* _Records provided_:
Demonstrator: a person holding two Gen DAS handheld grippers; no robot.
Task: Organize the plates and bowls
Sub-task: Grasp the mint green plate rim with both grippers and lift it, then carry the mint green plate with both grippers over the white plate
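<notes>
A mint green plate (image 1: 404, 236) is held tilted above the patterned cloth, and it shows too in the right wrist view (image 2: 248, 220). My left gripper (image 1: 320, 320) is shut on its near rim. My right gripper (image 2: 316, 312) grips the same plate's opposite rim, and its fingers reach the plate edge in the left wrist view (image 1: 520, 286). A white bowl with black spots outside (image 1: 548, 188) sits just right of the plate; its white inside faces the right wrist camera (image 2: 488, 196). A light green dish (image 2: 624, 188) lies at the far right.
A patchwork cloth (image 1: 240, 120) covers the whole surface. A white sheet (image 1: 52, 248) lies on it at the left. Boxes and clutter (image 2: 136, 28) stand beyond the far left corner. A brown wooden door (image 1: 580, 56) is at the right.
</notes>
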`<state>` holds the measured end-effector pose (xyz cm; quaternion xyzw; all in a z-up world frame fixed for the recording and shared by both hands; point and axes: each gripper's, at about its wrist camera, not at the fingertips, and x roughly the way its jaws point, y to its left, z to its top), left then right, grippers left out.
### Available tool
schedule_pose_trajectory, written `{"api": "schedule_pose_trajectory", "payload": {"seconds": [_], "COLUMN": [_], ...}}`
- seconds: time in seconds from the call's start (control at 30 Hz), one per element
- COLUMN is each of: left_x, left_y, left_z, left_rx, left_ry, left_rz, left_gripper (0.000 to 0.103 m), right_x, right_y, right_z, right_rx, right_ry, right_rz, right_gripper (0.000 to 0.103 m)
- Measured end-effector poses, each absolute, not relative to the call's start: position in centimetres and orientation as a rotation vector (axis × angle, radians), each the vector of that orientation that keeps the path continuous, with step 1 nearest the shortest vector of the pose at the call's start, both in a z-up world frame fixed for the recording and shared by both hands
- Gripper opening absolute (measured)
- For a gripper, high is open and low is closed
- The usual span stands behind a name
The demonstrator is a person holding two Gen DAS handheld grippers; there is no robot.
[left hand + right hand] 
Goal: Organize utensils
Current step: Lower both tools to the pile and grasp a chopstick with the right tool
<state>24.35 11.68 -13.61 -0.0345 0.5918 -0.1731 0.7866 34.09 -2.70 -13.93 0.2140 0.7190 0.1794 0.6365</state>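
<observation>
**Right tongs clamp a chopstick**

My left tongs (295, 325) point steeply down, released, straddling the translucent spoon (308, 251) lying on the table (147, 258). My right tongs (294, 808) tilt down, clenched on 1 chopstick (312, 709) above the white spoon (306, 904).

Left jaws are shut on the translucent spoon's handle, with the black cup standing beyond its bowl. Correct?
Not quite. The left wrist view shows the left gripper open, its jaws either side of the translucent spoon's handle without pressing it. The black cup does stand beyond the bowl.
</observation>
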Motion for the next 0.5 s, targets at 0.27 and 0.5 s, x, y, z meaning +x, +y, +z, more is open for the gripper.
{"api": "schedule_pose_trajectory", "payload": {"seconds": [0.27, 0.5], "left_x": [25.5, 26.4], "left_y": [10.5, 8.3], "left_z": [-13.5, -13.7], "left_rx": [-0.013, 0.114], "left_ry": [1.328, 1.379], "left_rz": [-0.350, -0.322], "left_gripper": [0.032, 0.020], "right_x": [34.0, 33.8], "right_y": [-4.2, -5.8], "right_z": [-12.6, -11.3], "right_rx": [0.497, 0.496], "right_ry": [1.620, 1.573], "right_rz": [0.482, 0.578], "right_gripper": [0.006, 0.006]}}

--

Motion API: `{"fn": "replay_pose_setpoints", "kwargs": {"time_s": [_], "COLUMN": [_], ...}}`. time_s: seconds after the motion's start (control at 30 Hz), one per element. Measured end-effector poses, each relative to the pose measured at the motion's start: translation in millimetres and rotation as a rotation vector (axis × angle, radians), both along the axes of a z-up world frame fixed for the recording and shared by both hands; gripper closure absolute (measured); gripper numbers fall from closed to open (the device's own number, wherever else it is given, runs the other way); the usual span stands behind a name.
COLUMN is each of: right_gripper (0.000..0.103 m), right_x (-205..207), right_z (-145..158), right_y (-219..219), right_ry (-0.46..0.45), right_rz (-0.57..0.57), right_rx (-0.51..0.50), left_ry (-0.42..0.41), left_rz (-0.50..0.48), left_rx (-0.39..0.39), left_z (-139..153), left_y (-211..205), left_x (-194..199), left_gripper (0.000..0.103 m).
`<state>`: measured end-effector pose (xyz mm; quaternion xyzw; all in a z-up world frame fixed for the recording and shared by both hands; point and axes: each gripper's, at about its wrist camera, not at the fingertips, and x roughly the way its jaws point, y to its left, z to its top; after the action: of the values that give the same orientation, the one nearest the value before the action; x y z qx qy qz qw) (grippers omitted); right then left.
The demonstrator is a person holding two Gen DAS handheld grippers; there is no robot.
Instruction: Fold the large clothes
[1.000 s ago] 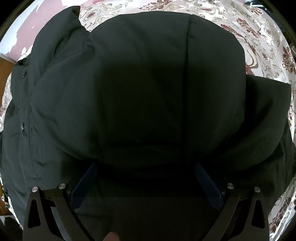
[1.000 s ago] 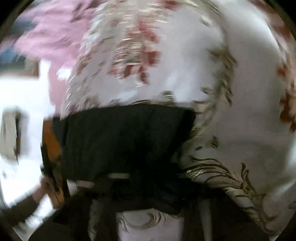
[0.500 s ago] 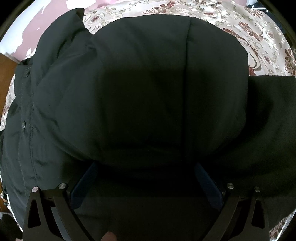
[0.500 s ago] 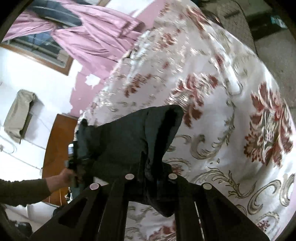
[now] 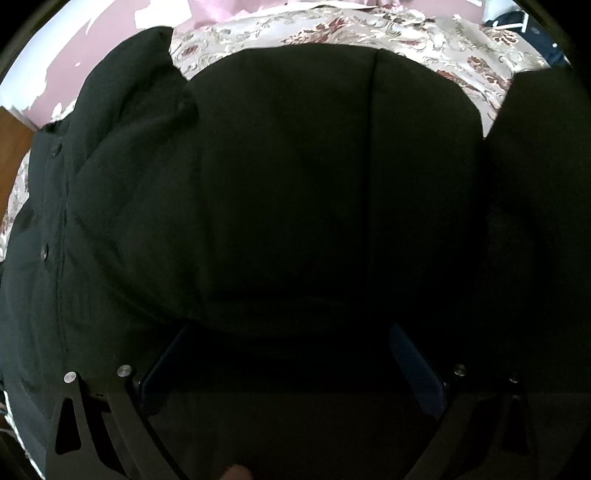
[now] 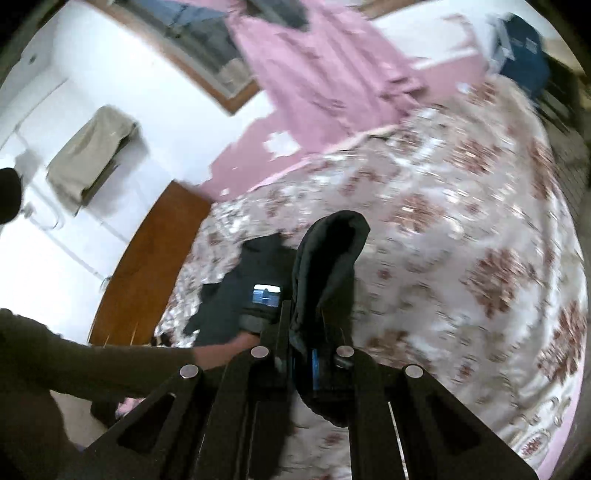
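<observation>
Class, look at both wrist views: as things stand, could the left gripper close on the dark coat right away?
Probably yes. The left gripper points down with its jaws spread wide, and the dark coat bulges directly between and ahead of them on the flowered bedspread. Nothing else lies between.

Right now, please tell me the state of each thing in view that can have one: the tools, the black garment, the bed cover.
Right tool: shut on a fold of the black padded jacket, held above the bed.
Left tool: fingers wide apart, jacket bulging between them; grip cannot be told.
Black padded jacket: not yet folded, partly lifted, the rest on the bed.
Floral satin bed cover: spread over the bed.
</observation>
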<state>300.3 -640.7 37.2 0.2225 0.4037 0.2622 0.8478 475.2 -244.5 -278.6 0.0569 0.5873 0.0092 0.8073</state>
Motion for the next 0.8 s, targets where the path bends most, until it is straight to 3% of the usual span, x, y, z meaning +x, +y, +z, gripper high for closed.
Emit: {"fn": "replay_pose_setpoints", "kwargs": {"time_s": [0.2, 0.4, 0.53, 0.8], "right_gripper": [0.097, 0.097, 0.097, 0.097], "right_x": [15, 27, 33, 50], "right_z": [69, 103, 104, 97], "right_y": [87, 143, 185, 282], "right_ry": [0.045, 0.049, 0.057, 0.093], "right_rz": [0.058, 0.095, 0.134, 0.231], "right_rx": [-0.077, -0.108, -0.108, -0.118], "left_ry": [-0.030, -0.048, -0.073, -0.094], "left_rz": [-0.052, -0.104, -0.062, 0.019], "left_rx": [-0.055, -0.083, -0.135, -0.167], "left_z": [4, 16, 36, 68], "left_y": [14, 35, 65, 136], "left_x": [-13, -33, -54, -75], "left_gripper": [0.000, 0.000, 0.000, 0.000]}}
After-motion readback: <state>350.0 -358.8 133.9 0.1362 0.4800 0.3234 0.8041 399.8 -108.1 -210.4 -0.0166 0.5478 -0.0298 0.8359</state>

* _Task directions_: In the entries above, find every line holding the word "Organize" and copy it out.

* _Reply to the exercise_:
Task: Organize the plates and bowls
Goal: Organize utensils

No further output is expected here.